Problem to solve →
Copy all lines below containing "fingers".

Dataset →
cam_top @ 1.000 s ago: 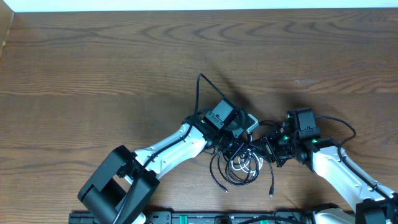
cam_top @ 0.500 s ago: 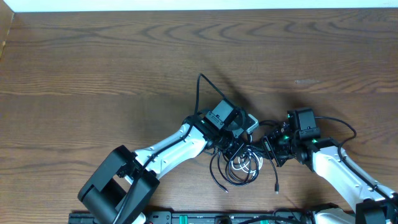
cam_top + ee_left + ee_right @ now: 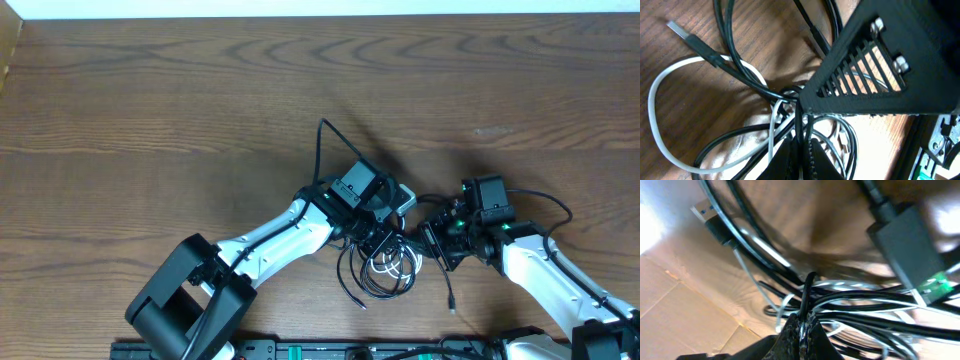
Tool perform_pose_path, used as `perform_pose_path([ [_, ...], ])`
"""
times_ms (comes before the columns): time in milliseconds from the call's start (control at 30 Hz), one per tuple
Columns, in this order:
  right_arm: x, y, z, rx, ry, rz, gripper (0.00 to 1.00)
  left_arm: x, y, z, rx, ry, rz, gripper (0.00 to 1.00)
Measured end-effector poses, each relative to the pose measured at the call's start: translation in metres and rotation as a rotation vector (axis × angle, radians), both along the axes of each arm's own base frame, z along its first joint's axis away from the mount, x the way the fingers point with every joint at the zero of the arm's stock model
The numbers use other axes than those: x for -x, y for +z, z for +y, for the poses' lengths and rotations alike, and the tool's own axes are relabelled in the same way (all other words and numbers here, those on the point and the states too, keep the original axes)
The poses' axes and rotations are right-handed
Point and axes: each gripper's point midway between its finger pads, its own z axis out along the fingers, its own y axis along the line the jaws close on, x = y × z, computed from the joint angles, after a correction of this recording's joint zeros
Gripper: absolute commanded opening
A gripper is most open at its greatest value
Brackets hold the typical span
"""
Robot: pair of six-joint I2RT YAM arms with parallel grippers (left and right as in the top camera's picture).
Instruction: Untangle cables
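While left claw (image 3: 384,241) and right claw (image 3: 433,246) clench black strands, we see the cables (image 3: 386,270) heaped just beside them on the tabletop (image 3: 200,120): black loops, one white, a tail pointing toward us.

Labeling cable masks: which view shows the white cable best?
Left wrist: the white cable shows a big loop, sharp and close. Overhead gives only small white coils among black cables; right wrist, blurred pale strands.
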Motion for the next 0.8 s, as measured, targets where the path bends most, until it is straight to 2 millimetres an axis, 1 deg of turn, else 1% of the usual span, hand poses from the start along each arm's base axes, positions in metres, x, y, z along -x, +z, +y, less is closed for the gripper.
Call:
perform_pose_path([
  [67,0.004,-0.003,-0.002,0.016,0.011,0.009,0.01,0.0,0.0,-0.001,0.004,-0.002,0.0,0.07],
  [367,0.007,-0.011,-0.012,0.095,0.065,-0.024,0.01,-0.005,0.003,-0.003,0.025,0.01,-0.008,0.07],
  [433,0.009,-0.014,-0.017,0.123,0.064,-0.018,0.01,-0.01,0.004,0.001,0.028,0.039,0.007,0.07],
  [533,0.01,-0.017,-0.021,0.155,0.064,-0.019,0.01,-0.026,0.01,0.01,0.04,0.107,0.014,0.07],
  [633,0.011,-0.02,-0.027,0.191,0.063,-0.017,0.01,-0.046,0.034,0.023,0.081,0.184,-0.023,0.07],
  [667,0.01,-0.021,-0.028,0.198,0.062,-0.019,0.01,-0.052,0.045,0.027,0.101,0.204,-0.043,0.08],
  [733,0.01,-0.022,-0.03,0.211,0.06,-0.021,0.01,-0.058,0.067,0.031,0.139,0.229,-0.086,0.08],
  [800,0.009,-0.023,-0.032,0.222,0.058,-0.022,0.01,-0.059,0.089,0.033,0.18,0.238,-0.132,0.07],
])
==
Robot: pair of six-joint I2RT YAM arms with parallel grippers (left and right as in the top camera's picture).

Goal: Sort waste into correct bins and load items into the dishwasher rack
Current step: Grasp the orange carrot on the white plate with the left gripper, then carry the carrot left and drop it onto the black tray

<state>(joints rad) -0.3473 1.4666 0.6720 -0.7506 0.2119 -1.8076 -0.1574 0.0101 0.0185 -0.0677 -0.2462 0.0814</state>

Solution for this task →
Measured end-effector poses, each relative to the pose measured at the call's start: translation in metres and rotation as a rotation vector (axis × angle, radians), both along the axes of each arm's own base frame, z along its first joint's axis away from the mount, x the way the fingers point with every joint at the zero of the arm's stock model
Point and axes: each gripper's point midway between its finger pads, its own z axis out along the fingers, its own y axis along the line the jaws close on, x = y × z, computed from the joint angles, after a correction of this recording's joint zeros

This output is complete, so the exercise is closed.